# [Work order]
Your answer should be every line with the word "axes", copied from the data below.
_ _ _ _ _
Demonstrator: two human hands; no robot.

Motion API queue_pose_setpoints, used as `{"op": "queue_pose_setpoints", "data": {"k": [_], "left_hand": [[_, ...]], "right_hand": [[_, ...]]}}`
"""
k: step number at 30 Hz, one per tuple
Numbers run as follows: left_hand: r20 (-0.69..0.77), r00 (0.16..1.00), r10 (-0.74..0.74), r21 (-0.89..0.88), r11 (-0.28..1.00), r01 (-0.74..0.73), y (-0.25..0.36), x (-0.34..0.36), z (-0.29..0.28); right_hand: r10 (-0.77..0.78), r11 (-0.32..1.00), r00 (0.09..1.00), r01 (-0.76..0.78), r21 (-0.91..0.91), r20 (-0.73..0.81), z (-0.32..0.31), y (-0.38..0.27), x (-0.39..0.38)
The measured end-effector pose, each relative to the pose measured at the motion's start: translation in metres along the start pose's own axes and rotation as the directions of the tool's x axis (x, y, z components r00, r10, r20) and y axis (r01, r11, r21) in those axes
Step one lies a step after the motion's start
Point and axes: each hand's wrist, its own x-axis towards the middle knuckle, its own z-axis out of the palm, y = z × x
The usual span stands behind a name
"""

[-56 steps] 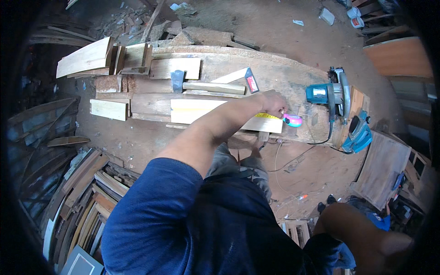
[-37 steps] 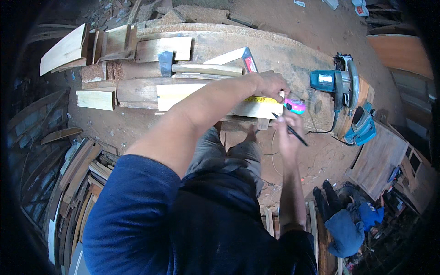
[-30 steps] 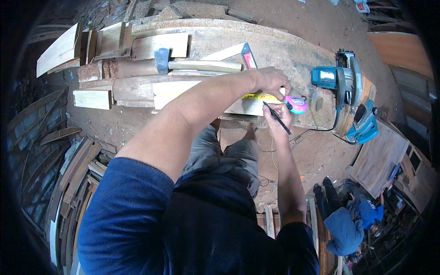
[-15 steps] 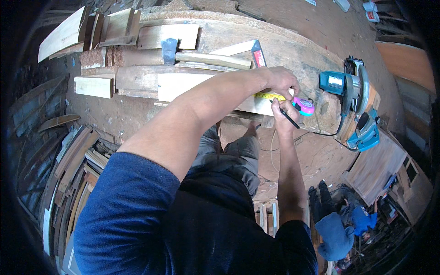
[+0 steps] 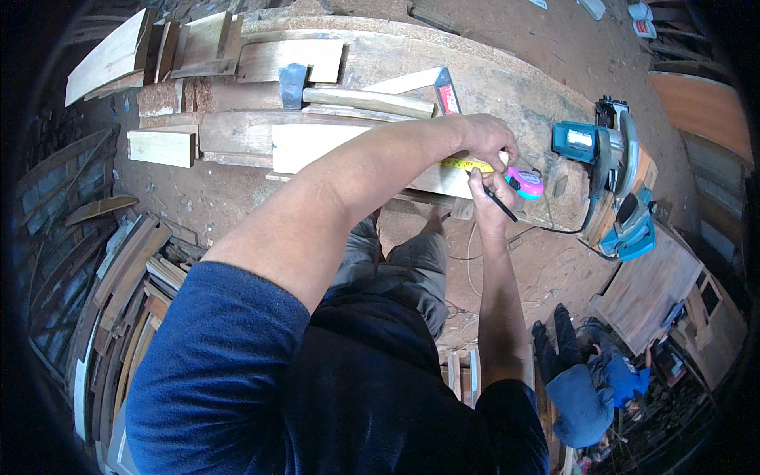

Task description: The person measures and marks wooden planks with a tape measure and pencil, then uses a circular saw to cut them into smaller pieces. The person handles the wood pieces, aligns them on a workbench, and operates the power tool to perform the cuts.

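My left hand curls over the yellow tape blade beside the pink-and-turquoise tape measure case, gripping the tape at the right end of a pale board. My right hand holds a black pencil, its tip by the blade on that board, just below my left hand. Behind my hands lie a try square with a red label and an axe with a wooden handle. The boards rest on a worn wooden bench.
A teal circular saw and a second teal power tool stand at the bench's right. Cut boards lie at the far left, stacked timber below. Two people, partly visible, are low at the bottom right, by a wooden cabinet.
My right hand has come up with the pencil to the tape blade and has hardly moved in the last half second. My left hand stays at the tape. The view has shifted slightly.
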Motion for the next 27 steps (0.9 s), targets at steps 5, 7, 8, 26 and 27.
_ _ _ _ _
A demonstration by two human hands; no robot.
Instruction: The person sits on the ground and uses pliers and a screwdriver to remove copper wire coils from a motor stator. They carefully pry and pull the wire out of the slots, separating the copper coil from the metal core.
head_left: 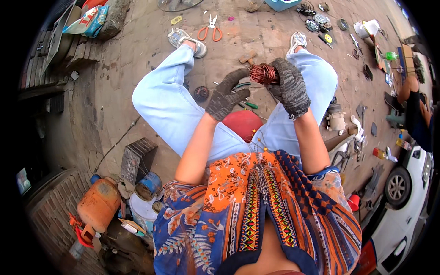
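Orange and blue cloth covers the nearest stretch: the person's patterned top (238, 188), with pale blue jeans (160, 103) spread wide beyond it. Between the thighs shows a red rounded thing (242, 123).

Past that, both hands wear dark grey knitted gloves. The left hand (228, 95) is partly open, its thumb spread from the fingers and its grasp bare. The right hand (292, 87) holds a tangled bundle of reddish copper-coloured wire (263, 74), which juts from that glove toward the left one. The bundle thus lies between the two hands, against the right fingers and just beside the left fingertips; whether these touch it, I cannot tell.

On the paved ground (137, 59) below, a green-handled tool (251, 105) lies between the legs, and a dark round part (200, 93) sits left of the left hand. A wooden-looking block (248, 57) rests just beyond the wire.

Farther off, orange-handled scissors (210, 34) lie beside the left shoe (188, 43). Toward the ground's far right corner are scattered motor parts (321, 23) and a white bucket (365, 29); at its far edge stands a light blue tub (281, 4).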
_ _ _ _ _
# [Response below]
The measured end-effector pose, each relative to the pose measured at the motion's start: translation in metres along the start pose's own axes and rotation as the directions of the tool's x axis (x, y, z components r00, r10, r20) and y axis (r01, r11, r21) in those axes
Point and axes: each hand's wrist, its own x-axis towards the middle knuckle, its own z-axis out of the palm, y = z × x

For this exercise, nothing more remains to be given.